November 12, 2012 Mike Gold 13 Comments

The popular vote was very close, but these days that’s standard operating procedure. The tally in the electoral college was far more substantial: Obama’s 332 to Romney’s 206 and, while I like both the outcome and the margin, the fact remains the electoral college is and always was a stupid idea. “States rights” is a concept that is always in conflict with a truly united United States of America.

But I maintain Barack Obama won reelection with a very broad mandate, one better reflected in the electoral count than in the popular vote.

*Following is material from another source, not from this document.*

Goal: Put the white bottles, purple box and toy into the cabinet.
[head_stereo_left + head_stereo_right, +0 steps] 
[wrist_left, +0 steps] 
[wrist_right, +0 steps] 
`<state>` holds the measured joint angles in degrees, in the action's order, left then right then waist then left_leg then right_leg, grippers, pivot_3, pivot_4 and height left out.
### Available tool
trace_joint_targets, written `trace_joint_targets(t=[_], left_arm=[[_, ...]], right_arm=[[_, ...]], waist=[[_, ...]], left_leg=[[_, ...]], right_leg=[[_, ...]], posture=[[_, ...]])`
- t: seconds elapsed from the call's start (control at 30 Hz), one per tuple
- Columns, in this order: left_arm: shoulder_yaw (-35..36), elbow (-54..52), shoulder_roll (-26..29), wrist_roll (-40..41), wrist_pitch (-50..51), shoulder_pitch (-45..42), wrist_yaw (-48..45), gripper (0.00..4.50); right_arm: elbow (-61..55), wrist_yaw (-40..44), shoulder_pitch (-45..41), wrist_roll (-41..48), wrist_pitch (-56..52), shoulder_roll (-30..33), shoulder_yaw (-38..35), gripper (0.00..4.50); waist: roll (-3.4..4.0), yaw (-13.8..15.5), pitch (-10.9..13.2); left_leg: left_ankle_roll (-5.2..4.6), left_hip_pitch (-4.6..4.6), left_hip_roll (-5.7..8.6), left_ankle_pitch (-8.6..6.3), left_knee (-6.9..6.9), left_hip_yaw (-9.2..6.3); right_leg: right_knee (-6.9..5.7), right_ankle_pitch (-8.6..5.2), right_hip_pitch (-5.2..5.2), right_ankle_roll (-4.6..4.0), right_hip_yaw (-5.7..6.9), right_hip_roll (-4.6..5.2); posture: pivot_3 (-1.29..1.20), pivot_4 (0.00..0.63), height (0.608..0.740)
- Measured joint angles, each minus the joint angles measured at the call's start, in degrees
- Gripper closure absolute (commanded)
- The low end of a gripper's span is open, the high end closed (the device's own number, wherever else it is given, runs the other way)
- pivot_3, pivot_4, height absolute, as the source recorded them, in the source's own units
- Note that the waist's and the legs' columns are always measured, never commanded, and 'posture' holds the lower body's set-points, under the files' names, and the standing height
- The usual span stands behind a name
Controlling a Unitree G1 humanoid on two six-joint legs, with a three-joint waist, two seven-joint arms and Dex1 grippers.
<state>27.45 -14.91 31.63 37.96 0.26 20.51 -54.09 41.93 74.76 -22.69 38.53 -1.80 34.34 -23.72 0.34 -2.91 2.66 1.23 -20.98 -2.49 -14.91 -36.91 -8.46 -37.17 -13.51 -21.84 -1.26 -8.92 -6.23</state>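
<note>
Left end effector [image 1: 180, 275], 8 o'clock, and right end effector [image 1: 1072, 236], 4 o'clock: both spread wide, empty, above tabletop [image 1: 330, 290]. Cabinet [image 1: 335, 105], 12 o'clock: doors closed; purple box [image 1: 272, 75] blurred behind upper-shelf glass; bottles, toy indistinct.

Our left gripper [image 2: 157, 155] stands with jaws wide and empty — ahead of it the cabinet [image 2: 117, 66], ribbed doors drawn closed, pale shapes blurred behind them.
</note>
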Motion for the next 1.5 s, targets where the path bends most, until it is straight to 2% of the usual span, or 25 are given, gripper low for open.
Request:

Obama took the following groups by substantial margins:

The black vote

The Latino vote

The Asian vote

The women’s vote

The college-pedigreed vote

The Catholic vote

The Jewish vote

The Muslim vote

The atheist vote

So what did that leave Romney? The day-traders. The rich who think they are above paying taxes. Those beholden to the oil racketeers. And the large stupid white guy vote.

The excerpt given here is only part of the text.